* Task: Give the data again word for word; drop the pictures.

▼▼▼

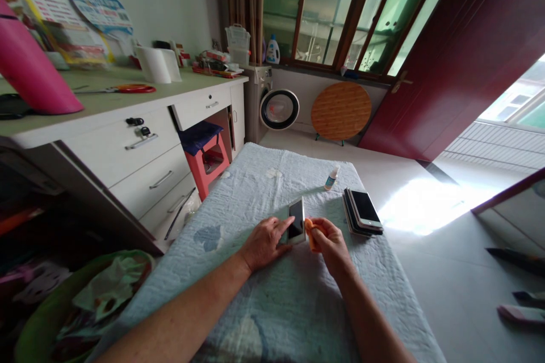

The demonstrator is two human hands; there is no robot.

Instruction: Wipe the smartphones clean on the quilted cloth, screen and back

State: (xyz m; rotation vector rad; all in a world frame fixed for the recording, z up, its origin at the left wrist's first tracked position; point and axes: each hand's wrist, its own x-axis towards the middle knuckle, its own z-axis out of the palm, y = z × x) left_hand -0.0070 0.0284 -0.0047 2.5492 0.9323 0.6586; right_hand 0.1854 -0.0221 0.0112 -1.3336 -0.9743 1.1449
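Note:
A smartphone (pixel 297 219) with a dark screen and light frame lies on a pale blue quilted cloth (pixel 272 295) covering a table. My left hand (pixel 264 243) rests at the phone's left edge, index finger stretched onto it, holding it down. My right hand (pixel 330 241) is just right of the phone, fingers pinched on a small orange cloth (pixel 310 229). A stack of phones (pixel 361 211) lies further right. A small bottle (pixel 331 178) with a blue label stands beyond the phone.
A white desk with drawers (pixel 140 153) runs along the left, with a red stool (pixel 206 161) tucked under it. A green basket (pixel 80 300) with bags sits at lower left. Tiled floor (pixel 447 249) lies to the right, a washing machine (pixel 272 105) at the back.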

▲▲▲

* Task result:
The demonstrator is two human hands; there is no robot.

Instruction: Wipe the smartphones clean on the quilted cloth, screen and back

State: (xyz m; rotation vector rad; all in a world frame fixed for the recording, z up, its origin at the left wrist's first tracked position; point and axes: each hand's wrist, its own x-axis towards the middle knuckle, its own z-axis out of the palm, y = z × x) left_hand -0.0070 0.0284 -0.0047 2.5492 0.9323 0.6586; right_hand 0.1854 -0.0221 0.0112 -1.3336 -0.9743 1.1449
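Note:
A smartphone (pixel 297 219) with a dark screen and light frame lies on a pale blue quilted cloth (pixel 272 295) covering a table. My left hand (pixel 264 243) rests at the phone's left edge, index finger stretched onto it, holding it down. My right hand (pixel 330 241) is just right of the phone, fingers pinched on a small orange cloth (pixel 310 229). A stack of phones (pixel 361 211) lies further right. A small bottle (pixel 331 178) with a blue label stands beyond the phone.
A white desk with drawers (pixel 140 153) runs along the left, with a red stool (pixel 206 161) tucked under it. A green basket (pixel 80 300) with bags sits at lower left. Tiled floor (pixel 447 249) lies to the right, a washing machine (pixel 272 105) at the back.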

There is nothing more to this answer.